Now, on to some of this week’s reads.
I read this historical mystery for my book club, and while I didn’t hate it, I didn’t love it either. To be honest, I found the whole thing pretty meh, and had to force myself to actually finish it (I’m a serial DNF-er). I love historical fiction, and I’ve always been fascinated by Medieval Europe, so the story of a hangman and a young progressive physician who work together to solve a mystery and prevent the eruption of witch hunting mania sounded really promising. But the text is just kind of clunky. There’s a lot of “but what do X, Y and Z have to do with A?” dialogue, as if the author knows that the plot is getting overly complicated and is worried that the audience won’t be able to follow along. There characters aren’t particularly fleshed out, the inevitable romantic pairing isn’t all that romantic, and it’s just a lot of meh.
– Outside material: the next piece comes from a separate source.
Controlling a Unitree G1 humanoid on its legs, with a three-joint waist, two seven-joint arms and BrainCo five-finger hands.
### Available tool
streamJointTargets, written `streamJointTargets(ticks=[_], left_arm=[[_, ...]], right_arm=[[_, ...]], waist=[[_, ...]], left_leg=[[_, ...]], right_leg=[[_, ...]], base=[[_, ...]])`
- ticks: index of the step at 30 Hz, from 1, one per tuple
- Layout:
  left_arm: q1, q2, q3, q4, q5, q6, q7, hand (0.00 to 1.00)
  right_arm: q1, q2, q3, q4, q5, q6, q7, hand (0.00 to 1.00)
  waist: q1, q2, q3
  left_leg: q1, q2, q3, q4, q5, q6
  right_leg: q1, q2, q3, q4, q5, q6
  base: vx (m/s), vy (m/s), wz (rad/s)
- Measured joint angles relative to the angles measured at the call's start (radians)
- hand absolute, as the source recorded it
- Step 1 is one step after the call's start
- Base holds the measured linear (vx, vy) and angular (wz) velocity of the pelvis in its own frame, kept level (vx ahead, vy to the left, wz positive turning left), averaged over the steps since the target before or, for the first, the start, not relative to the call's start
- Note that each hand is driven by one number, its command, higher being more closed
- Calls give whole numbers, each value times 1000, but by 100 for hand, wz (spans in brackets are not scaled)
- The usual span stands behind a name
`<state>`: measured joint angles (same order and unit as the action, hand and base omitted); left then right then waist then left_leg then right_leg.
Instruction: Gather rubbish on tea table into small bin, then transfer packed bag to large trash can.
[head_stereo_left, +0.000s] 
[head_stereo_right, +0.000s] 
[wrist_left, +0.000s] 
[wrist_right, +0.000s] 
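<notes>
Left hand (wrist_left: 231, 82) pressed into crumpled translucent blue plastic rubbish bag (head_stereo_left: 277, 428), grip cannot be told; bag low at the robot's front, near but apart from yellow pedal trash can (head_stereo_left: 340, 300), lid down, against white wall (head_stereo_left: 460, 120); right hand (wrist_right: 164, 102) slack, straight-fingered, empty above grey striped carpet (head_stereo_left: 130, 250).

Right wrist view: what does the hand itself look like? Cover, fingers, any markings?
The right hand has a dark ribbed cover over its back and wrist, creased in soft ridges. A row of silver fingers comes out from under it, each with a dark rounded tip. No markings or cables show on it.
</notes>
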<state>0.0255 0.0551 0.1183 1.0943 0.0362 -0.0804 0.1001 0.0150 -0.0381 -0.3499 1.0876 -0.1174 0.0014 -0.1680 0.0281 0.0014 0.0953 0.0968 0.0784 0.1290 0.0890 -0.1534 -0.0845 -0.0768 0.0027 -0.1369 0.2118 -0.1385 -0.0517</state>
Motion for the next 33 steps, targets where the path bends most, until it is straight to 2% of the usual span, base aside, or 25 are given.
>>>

I did wonder if some of the clunkiness of the text might have to do with the fact that this is a novel in translation. Even the best translations risk losing some of the spark of the original language, and some expressions and cultural assumptions simply don’t translate easily.
Either way, it’s not a terrible book, but if you enjoy historical fiction set in Medieval Europe, I would recommend Ken Follet, Bernard Cornwell, Philippa Gregory, and many of the novels on this list instead.
Reviews coming this week!
Why You Should Aim for 100 Rejections a Year
What an inspiring article! Whether you’re a writer, artist, creator, athlete or job hunter, this article is a must-read. Putting yourself out there again and again can be terrifying (my job interview batting average is an unspeakable horror at the moment), but as the author explains, it’s only by actively courting rejection that you can ever hope to secure success.
Have a great week everybody!!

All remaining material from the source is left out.